### ABOUT THIS EXERCISE
Using the records below, copy exactly the part that opens with the line holding "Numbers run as" and closes with the line holding "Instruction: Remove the", minus the pictures.

### Records from a dataset
╭──

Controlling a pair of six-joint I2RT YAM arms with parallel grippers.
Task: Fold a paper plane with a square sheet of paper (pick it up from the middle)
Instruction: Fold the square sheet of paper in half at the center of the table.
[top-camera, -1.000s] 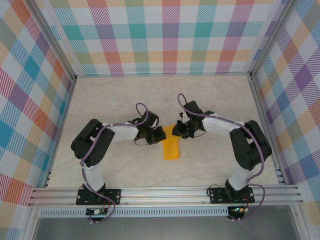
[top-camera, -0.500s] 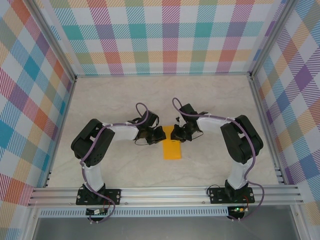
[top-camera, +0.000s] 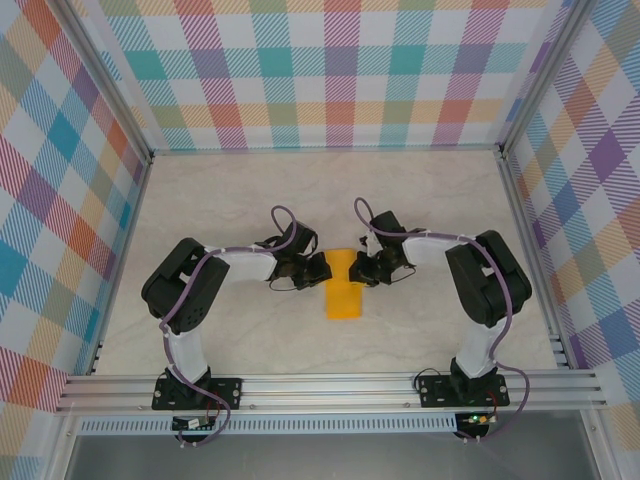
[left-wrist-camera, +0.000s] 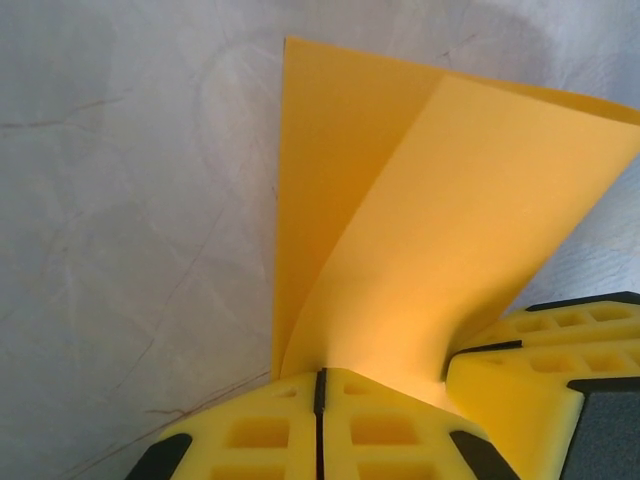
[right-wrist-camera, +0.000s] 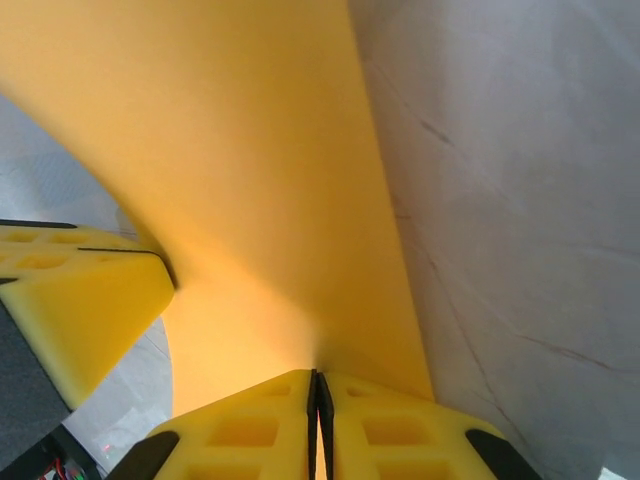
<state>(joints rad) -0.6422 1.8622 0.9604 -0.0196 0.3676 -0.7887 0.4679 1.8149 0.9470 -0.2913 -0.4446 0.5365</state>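
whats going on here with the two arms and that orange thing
Two robot arms are folding a sheet of orange paper on the table. The left hand and the right hand are each pinched shut on the paper's far end, one from each side. That end curls up into their grip, while the near part looks to lie flat. The paper is a narrow folded strip, not yet a plane.

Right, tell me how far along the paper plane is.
Done: the thin orange paper sheet is already folded into a narrow rectangle. In hand: left gripper and right gripper pinch its far end. Left: no pointed nose or wings yet.
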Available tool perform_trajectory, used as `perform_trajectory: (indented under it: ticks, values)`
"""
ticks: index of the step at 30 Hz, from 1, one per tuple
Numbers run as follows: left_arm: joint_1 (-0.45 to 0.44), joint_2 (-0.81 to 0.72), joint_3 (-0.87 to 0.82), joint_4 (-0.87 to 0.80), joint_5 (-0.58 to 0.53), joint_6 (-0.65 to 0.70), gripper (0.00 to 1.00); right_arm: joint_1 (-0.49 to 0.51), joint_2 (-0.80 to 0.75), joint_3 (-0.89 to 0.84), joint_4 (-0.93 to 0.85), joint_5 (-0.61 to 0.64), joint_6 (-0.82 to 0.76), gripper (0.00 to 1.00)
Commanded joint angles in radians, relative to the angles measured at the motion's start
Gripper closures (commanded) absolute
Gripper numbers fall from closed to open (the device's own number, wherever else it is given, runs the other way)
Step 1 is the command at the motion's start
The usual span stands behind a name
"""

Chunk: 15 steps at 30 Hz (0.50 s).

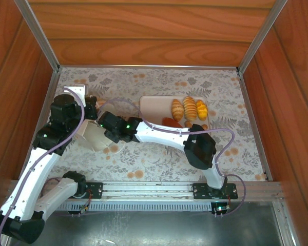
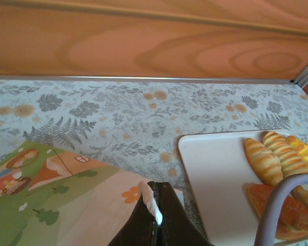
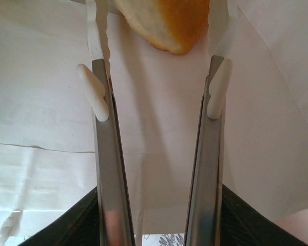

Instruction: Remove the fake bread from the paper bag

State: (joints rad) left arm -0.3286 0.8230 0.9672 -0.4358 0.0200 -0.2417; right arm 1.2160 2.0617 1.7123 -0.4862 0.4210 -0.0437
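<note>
Right wrist view looks along the right end effector [image 3: 158,31] into the paper bag [image 3: 46,118]; its two metal fingers [image 3: 107,169] stand about half apart, each ending in a white tip; a golden-brown piece of fake bread [image 3: 167,20] lies between those tips at their far end, on the white paper of the bag's inside; its edge meets one tip, while a thin strip of paper shows between it and the other, so the jaws look apart rather than clamped on it.

Left wrist view has the left end effector [image 2: 156,218] closed tight, a white edge of the bag pinched between its dark fingers; the bag's printed face, green with an orange shape, spreads to the left of those fingers; ahead and to the right of them a pale tray [image 2: 210,169] lies flat on the floral bench [image 2: 118,113]; on the tray's right part sit several pastries [image 2: 264,161], two ridged rolls side by side, a yellow piece just beyond them, and a croissant nearer the fingers; a grey cable [image 2: 269,215] arcs in front of the croissant.

Top external view places the left end effector at the far left rim of the bag; the right end effector enters the bag from the right; the tray lies to the right of both, well apart from the bag.
</note>
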Motion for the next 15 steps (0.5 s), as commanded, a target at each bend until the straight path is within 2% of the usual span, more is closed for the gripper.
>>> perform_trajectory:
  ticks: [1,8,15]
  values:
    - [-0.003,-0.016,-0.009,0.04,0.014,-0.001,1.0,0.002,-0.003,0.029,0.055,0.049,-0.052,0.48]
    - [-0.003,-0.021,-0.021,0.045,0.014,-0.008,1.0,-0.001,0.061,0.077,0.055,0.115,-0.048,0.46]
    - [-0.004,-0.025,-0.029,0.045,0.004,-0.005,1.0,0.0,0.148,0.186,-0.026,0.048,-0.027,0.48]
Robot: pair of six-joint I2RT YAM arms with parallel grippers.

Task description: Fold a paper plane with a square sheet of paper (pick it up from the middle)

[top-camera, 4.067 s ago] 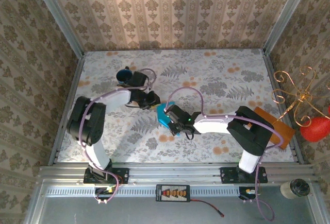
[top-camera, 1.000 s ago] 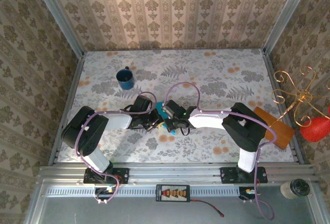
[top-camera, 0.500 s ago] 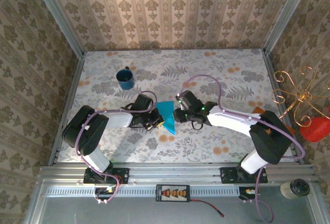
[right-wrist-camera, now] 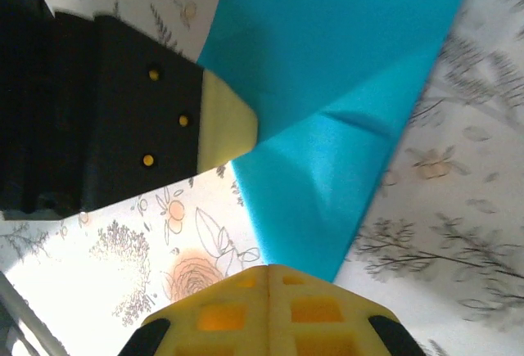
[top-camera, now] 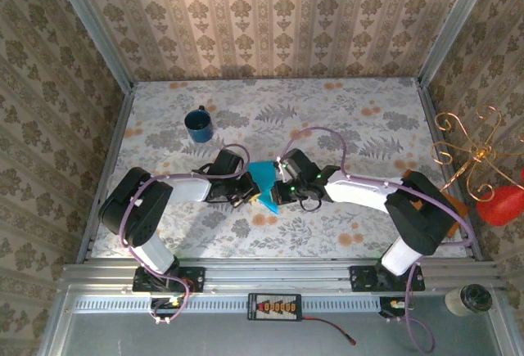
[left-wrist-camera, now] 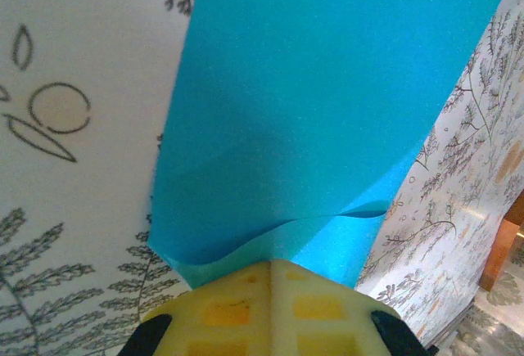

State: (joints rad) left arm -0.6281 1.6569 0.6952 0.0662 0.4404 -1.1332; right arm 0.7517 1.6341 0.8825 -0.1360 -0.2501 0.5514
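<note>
Floral-print tabletop (top-camera: 368, 127) under creased, pointed turquoise paper (top-camera: 264, 178)

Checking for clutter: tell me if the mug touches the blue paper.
No, the mug stands well apart from the paper, with bare tabletop between them.

The left gripper (left-wrist-camera: 270, 268) sat at the bottom edge, its two yellow pads (left-wrist-camera: 221, 311) pressed together along a thin centre seam. The lower edge of the folded turquoise-blue paper (left-wrist-camera: 327, 102) was pinched at their tips. From there the paper rose away and widened toward the top, covering most of the middle. It lay in at least two layers: an upper flap ended in a wavy edge just above the pads and curled up slightly at the right. The floral table cover (left-wrist-camera: 74, 168) showed on both sides of the paper. Part of an orange-brown board (left-wrist-camera: 501, 245) stood well apart at the right edge.
</note>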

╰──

### FINISHED TASK
Numbers run as follows: left_arm: joint_1 (-0.45 to 0.44), joint_2 (-0.81 to 0.72), joint_3 (-0.87 to 0.82), joint_4 (-0.87 to 0.80), joint_5 (-0.58 to 0.53), joint_6 (-0.65 to 0.70), gripper (0.00 to 1.00); right_arm: joint_1 (-0.49 to 0.51), joint_2 (-0.80 to 0.75), joint_3 (-0.89 to 0.84), joint_4 (-0.93 to 0.85), joint_5 (-0.61 to 0.64), joint_6 (-0.82 to 0.76), gripper (0.00 to 1.00)
Commanded joint angles in radians, relative to the angles measured at the motion's start
Gripper closures (commanded) absolute
Gripper numbers fall from closed to open (the device's own number, wherever else it is given, runs the other way)
Step 1 is the command at the motion's start
The usual span stands behind a name
"""

Chunk: 15 steps at 30 Hz (0.50 s).


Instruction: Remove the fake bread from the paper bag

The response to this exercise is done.